The phone rings and I let his hand go. Its Robert’s best friend. I didn’t even know he had my phone number, but I’m not really surprised. That psychic mommy-vibe has been pinging all morning. Kinda woke me up early for a Sunday.

“Whats wrong Zack?”

“Hey Mom.” All my kids’ friends call me Mom. At least the ones that have been hanging out since grade school. Zack is new to the group, only been around five or six years, but he hangs with Roberts long term friends so just fell into the habit with the rest of them.

“Fu—ing whats up Zack.”

“Ha, probably nothing. Hey, I can’t find Robert. He’s not answering his phone. Jenna is freaking out because she lost contact during a phone chat this morning.”

Of course he was texting and driving. Its barely after 9a. “So, how early were they talking.”

“Well, not talking exactly. She was sleeping, but he sent her a bunch of songs. Love songs, haha. She didn’t get the messenger pings until about an hour ago and the last message cut off mid sentence. He’s not answering, so she called me.”

I don’t hear well on the phone, so I have it on speaker. Oddly, my husband isn’t staring at me with a look that says “get a hearing aid so I don’t have to listen.”

“Do you know where he is.” Stupid question, I know, but I’ve already hit the home button and clicked on Life 360 to see where my son is.

“Well, that’s why I called you. Lori doesn’t know either – sorry I woke her up. And the baby.”

“He’s somewhere in Yuba City. Weird. Not really sure where he is. Been there since about 5:32 am. Who lives in Yuba City?”

Silence. My hubby is looking at me now. Hope in his expression.

“Uhm. Nobody. I don’t think.” 

Zack would know everyone Robert knows. But, since his brother’s suicide, Robert has been drinking himself into a grave, and not all his friends have been willing to follow him down that self destructive hole. Zack is a recovering addict and won’t go everywhere with his best friend in an effort to keep visitation with his seven year old daughter. Zack hasn’t abandoned Robert, but some of his choices have left Zack behind.

“When was the last time you saw Robert?” I asked, trying to be delicate.

“Yesterday. Well, I talked to him on the phone after he left for Sac. He was going to a Rave with some buddies of ours.
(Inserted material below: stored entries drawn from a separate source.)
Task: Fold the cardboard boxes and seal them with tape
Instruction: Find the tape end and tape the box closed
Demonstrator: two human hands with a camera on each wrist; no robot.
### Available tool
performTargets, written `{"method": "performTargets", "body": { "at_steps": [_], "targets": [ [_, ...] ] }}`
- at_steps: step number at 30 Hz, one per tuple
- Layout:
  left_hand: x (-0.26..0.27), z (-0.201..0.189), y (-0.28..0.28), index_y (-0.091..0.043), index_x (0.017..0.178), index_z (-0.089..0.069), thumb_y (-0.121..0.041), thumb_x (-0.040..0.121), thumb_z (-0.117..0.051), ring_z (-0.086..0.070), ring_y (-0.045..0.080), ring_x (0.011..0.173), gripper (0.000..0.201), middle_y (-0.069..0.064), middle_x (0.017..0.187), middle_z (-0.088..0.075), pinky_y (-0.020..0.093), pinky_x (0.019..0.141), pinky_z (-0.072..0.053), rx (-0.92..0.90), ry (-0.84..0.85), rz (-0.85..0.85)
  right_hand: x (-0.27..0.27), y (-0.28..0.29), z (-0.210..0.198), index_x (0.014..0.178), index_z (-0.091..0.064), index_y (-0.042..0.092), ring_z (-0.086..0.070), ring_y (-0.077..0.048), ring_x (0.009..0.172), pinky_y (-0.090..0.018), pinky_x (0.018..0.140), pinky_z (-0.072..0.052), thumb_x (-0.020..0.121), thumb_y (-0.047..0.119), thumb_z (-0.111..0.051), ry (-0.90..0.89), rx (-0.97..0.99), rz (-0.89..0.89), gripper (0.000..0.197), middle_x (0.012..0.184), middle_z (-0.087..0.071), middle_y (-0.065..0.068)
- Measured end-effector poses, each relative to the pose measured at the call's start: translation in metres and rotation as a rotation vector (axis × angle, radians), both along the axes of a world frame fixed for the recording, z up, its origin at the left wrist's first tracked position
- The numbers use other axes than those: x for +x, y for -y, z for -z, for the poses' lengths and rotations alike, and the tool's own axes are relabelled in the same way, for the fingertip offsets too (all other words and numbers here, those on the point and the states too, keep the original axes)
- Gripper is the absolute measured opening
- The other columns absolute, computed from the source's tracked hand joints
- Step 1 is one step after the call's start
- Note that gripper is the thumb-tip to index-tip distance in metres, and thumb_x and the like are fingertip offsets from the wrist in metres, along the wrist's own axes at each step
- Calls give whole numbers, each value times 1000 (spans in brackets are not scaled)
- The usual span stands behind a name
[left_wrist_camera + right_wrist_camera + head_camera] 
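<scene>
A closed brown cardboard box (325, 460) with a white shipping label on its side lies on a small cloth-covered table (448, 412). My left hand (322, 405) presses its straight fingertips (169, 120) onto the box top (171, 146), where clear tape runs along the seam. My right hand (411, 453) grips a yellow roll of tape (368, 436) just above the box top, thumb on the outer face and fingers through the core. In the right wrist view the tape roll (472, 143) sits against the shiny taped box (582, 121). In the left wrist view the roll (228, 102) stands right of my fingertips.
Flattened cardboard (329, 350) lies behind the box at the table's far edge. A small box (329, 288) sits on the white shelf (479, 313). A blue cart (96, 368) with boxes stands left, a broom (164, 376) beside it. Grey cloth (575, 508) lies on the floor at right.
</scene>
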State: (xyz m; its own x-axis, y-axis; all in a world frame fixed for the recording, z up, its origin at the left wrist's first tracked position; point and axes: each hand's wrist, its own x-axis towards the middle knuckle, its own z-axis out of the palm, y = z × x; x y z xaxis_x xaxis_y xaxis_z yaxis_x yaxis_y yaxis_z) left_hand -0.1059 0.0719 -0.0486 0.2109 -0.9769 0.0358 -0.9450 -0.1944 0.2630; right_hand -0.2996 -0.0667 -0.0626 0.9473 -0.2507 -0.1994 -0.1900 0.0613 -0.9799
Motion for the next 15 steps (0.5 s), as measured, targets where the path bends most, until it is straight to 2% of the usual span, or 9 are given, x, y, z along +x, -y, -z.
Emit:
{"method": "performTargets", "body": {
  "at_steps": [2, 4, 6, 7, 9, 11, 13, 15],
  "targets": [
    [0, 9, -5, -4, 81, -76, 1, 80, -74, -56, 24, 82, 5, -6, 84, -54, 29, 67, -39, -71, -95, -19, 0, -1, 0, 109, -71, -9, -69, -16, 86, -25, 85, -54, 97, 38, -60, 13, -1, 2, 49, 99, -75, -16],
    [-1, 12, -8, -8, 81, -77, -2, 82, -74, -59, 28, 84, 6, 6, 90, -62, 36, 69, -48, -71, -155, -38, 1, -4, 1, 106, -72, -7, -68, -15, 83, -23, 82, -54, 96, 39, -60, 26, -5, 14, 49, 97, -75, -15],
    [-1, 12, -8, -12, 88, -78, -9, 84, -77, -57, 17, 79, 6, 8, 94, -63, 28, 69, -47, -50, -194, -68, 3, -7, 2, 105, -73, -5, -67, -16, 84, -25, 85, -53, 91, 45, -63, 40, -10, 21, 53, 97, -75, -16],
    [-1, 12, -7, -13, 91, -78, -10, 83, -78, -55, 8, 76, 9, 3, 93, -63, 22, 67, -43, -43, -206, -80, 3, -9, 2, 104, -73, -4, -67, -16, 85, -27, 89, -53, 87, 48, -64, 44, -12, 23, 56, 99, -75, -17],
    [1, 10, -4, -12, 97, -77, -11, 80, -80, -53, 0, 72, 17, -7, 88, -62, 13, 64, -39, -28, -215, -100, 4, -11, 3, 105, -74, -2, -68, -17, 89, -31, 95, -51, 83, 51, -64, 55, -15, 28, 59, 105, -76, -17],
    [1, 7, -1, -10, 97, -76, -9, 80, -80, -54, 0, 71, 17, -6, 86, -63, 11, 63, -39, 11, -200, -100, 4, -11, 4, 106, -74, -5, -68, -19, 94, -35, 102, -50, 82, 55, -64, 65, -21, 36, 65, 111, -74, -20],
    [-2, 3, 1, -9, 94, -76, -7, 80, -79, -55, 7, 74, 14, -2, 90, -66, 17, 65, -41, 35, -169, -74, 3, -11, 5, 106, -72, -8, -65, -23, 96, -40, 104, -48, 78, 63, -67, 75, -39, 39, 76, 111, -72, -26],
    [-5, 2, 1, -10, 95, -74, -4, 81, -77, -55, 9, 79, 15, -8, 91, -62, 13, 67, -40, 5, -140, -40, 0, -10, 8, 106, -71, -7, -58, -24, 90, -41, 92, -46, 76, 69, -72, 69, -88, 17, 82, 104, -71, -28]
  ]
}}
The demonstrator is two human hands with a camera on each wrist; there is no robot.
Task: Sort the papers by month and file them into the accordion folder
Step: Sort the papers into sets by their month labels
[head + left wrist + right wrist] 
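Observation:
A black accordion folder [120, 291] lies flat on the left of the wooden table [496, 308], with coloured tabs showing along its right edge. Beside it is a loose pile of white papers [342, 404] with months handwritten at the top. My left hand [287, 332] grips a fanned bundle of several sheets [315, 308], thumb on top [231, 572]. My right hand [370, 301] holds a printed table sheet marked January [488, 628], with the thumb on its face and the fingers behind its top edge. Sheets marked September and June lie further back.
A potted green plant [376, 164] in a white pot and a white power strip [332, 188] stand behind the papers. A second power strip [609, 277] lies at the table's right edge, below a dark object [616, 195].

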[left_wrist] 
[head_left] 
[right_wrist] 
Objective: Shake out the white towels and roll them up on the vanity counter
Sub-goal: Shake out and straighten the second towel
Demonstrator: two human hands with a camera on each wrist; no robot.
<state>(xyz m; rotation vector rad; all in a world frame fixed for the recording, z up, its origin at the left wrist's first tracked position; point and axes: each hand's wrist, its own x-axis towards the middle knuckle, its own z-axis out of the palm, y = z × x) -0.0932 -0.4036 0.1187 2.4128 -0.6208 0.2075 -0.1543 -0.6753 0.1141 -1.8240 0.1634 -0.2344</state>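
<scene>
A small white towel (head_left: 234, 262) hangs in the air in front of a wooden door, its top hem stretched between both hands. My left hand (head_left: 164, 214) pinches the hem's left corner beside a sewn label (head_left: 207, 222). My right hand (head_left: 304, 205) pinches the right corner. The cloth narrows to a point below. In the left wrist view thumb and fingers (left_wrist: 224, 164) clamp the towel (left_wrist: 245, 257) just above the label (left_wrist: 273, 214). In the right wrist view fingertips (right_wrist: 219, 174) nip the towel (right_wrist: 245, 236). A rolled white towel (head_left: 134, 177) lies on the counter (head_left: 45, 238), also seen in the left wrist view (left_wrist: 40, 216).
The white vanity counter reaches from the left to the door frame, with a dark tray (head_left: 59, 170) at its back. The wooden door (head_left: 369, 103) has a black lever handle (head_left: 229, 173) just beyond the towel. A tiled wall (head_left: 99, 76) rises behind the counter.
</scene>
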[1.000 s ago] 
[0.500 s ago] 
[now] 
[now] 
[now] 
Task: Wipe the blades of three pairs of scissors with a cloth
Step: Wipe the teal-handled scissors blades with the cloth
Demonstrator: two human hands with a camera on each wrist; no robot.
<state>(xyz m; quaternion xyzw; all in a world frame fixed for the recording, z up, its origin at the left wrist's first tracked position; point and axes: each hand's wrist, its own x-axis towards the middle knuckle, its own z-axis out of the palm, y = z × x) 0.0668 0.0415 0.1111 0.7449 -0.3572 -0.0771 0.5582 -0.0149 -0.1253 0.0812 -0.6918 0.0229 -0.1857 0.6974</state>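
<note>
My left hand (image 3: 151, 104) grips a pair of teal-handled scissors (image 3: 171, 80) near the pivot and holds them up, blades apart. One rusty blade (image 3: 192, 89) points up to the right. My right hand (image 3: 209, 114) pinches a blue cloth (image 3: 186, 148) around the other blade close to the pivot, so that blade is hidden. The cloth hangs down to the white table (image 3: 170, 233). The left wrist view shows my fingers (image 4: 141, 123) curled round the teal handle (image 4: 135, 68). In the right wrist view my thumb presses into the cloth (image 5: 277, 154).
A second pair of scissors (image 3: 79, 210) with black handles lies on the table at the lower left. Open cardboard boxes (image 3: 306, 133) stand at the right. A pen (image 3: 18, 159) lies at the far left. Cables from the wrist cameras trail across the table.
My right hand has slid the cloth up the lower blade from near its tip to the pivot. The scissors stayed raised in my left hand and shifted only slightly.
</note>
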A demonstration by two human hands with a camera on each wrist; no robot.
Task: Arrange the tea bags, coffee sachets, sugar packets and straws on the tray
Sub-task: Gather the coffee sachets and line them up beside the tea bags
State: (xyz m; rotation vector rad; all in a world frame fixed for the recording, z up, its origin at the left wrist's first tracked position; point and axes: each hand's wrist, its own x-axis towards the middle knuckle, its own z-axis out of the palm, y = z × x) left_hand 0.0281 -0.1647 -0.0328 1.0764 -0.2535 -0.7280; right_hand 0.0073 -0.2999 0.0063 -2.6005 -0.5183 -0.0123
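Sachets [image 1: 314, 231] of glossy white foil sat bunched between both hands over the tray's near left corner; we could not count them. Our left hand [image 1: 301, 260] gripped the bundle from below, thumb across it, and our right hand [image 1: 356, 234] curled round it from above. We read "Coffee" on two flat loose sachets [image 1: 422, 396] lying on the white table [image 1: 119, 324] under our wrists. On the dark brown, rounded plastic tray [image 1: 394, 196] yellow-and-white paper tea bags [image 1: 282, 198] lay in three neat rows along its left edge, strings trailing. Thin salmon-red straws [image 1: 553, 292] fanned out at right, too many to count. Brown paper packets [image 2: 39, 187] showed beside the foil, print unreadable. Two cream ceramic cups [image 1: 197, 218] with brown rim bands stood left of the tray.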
I couldn’t go, had plans with my daughter.”

“Sure,” I say, proud of Zack despite my growing concern for my son.

“Anyway, people are looking for him on Facebook, and I’m getting worried.”

“I haven’t heard anything,” I said, catching my husbands eyes. He didn’t look away. “I’ll call Lori and see if she knows anything.”

“I called her before I called you. Said her phone was blowing up.”

“Yes, I know.” I’m trying not to sound angry. Anger is better than fear. Isn’t it?

“Look, Mom –“

“I’ll call you when I find him Zack. You do the same, Ok?”

I hung up and pulled up my Facebook account. I’m not friends with many of Roberts clan, but I might see something. “What did Lori want to talk to you about?”

“Well,” My hubby said. Thinking a minute. “She thinks Robert may have been in an accident. His phone hasn’t moved since about 5:32 this morning, and people are calling her because they are worried.”

Just then I clicked on a Newsbreak link Jenna posted with question marks after Robert’s name and asking for info. There was lots of comments telling how he left the Rave. I couldn’t read all the comments because I’m not friends with all his friends. But everything I saw had links to the Newsbreak with updates on the vehicle accident that took a 32 year old Oroville man’s life at 5:32am in Yuba City.

A car pulled up to the gate just as my youngest son crashed through the front door. He lives in a travel trailer on the property. He didn’t even have his shoes on. “Lori called?”

“Yes, and Zack,” my hubby said.

“Zack’s here. We’re going to Robert’s last Life 360 GPS.” He ran out the door, kicking the dog and his ball out of his way.

Four hours later a Sheriffs patrol car pulled through the open gate. It was open because I already knew. Face book told me my son was gone.